Brasil Por Redação

Maternidade da UFRJ se torna referência no acolhimento ao luto gestacional

Imagem: Tomaz Silva

A Maternidade Escola da Universidade Federal do Rio de Janeiro, localizada em Laranjeiras, zona sul da capital fluminense, vem se consolidando como referência nacional no atendimento a famílias que enfrentam o luto gestacional, neonatal ou infantil. A unidade desenvolve há cerca de 15 anos protocolos específicos para acolher mães e parentes após a perda de um bebê, antecipando a política de humanização do luto materno e parental, que passou a vigorar em agosto deste ano em maternidades públicas e privadas de todo o país. A diretriz regulamenta ações de cuidado, despedida e acompanhamento psicológico para reduzir o sofrimento decorrente da perda.
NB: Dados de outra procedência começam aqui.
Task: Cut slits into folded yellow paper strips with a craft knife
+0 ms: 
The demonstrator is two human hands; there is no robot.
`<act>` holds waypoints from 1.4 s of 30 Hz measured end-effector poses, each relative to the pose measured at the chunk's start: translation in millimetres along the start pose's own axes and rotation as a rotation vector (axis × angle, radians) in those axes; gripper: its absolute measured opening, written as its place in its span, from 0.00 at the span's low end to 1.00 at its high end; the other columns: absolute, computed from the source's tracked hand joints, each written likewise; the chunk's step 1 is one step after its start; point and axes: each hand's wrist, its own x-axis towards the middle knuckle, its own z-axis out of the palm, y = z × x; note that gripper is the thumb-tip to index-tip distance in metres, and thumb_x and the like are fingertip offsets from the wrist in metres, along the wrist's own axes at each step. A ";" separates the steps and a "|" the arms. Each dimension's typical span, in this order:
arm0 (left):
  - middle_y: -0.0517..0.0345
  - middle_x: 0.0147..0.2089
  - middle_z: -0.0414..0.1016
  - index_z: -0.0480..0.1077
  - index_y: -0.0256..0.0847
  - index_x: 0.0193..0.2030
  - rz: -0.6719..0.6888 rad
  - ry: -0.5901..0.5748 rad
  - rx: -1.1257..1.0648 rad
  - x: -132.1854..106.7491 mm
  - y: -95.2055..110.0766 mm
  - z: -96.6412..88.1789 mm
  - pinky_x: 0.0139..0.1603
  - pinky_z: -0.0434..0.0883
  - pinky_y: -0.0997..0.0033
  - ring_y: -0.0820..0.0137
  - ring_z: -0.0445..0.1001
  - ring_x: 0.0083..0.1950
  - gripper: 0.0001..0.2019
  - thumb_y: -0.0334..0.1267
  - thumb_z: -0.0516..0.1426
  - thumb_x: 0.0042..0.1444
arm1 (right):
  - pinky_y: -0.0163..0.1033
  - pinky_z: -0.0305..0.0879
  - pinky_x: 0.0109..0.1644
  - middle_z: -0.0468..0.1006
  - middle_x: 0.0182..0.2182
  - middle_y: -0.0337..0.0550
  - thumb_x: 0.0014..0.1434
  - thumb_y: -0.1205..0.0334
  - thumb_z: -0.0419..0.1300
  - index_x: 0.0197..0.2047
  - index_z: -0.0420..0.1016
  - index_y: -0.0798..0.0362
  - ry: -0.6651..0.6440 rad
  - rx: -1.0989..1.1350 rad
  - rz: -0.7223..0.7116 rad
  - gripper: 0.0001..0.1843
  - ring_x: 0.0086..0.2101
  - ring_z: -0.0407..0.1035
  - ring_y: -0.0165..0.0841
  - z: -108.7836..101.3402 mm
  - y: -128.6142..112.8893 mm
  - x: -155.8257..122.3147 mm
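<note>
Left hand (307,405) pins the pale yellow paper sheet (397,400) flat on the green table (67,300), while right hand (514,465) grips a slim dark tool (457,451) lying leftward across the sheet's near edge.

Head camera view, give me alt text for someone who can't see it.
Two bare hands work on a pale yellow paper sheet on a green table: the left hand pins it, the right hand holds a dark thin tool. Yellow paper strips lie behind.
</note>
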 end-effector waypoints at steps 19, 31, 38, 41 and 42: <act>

Um dos diferenciais da maternidade é o espaço destinado ao momento de despedida, conhecido como “morge”. No local, famílias podem passar um último período com o bebê, registrar lembranças, vestir roupinhas e realizar rituais de afeto. Corações de pano feitos por voluntárias são entregues em pares, um para os pais e outro que permanece com o bebê. Segundo a equipe de psicologia da unidade, esse momento tem impacto significativo na elaboração do luto e ajuda a família a enfrentar uma situação marcada por dor profunda. A maternidade também assegura privacidade em leitos da enfermaria e da UTI, onde a equipe respeita o tempo de cada mãe.

A instituição foi uma das primeiras do país a criar a Enfermaria da Finitude, espaço destinado exclusivamente às mulheres que perderam seus bebês, evitando que compartilhem ambiente com puérperas em aleitamento. A prática segue a legislação que determina a separação de ambientes, a possibilidade de registrar o nome escolhido para o bebê na certidão de óbito e a oferta de acompanhamento psicológico após a alta. Apesar de limitações estruturais e de equipe, a maternidade oferece atendimento presencial e remoto e busca parcerias para ampliar o suporte.

Além disso, a unidade adota ações de cuidado emocional para familiares e profissionais, como sessões de musicoterapia, com o objetivo de aliviar o impacto emocional do trabalho e da vivência da perda. A direção da maternidade destaca que a consolidação dessas práticas exige mudança de cultura nas instituições de saúde, com formação continuada e sensibilização das equipes. A maternidade também realiza pré-natal de alto risco e recebe gestantes de todo o estado, reforçando seu papel estratégico no atendimento humanizado.